> [Work required] A verbatim copy of the lines from the one with "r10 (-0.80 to" through the final line below is required; print it and nothing else.

> [Data segment]
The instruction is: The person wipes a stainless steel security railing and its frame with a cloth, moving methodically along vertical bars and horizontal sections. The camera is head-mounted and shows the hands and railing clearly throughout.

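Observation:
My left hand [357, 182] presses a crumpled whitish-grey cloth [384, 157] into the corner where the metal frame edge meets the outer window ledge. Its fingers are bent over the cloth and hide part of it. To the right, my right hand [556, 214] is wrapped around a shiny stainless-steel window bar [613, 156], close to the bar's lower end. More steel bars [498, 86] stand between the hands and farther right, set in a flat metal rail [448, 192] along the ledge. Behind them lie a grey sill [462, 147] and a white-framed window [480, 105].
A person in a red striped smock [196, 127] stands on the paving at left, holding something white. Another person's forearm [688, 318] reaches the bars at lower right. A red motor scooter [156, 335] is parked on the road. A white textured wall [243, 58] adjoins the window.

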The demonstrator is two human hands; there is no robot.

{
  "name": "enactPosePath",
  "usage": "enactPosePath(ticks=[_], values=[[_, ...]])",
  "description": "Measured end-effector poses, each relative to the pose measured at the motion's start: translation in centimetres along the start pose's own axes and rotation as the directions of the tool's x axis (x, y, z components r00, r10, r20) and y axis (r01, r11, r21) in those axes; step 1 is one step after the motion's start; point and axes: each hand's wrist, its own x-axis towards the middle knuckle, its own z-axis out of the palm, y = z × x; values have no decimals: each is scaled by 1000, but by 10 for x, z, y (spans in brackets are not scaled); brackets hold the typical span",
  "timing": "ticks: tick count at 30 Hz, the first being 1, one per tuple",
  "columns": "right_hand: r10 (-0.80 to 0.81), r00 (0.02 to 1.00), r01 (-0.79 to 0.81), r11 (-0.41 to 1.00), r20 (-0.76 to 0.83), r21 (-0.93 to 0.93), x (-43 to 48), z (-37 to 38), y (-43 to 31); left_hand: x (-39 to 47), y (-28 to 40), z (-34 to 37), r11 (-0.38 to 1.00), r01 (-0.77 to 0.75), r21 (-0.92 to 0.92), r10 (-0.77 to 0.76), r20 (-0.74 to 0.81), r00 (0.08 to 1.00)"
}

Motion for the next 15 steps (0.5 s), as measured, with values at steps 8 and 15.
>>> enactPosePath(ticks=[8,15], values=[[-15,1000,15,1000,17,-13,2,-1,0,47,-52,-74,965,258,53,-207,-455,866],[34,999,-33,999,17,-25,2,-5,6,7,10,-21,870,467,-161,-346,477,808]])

> [Solution for this exercise]
  "columns": "right_hand: r10 (-0.80 to 0.81), r00 (0.02 to 1.00), r01 (-0.79 to 0.81), r11 (-0.41 to 1.00), r20 (-0.76 to 0.83), r21 (-0.93 to 0.93), x (-43 to 48), z (-37 to 38), y (-43 to 31); left_hand: x (-39 to 47), y (-28 to 40), z (-34 to 37), r11 (-0.38 to 1.00), r01 (-0.77 to 0.75), r21 (-0.92 to 0.92), r10 (-0.77 to 0.76), r20 (-0.74 to 0.81), r00 (0.08 to 1.00)"
}

Motion for the next 15 steps (0.5 s), as measured, with values at steps 8 and 15.
>>> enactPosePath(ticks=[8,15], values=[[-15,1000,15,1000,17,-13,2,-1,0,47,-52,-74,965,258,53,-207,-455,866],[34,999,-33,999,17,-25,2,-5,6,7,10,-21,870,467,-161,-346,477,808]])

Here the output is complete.